# Operating a compact over a leach field?



## Short-Cut (Apr 23, 2016)

So we just purchased a Kubota B2601 compact (still awaiting delivery for a few more days). 

So one of the areas I want to run the brush hog over is our septic leach field. I didn't think there would be any issue, but my wife is concerned that it could cause damage to the leach field system.

Obviously I wouldn't want to run the bucket, scrapers, tillers, etc over the area, but it would be nice to be able to get rid of some brush and blackberries that are encroaching. Has anybody had experience with this?

Thanks!
:usa:


----------



## Hoodoo Valley (Nov 14, 2006)

What does it weigh? I've driven across our leach field quite a few times with our 4,000 pound tractor. The key is to not stop in one spot for too long, to keep the ground travel going.


----------



## sixbales (May 18, 2011)

Hello again Short-Cut,

Your B2601 weighs 1632 lbs, according to Kubota specifications posted on the internet. I have a John Deere 777 mower with a 6' deck that weighs just under 1400 lbs. I don't go on the lawn after heavy rains to avoid leaving ruts in the lawn, let it dry out out for a few days. I've mowed my leach field routinely for 20 years with two different mowers, both heavy. No problem. 

Now, if you have a bucket full of dirt, that adds quite a load on the front wheels. You may leave ruts if the ground is soft/wet.

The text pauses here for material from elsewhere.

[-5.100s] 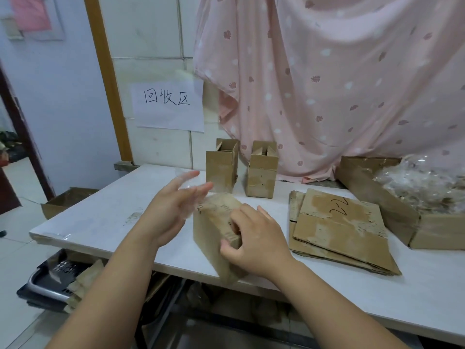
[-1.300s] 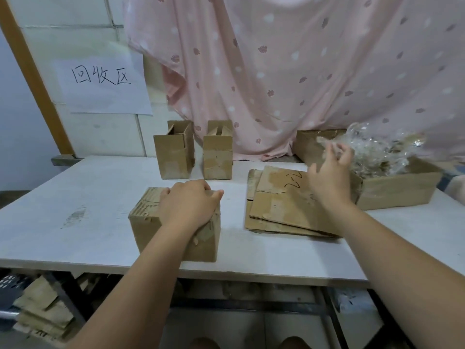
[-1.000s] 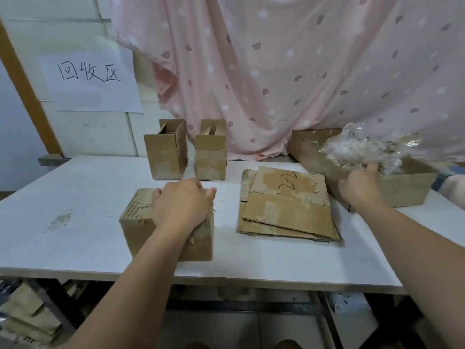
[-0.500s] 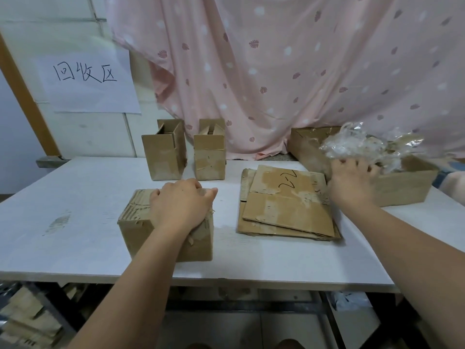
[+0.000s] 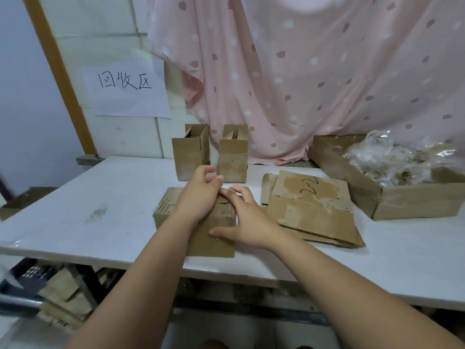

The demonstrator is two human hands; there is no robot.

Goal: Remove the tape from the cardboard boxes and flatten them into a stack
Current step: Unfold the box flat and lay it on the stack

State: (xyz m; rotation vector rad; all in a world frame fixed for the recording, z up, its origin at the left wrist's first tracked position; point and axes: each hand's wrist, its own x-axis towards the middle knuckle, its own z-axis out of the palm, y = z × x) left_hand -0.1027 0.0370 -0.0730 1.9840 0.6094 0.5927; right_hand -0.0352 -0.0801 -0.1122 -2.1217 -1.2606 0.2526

Wait till the ground is dry & hard.


----------



## Short-Cut (Apr 23, 2016)

Thanks guys, the feedback is appreciated!


----------



## Thomas (Nov 1, 2006)

Avoid sharp turns.


----------



## herdsman (Jun 7, 2012)

It will depend greatly on how far below the surface your leach field is.


----------



## farmertim (Dec 1, 2010)

herdsman said:


> It will depend greatly on how far below the surface your leach field is.


And the absorption/dispersal rate of the soil.
Nice pick up on the tractor too.


----------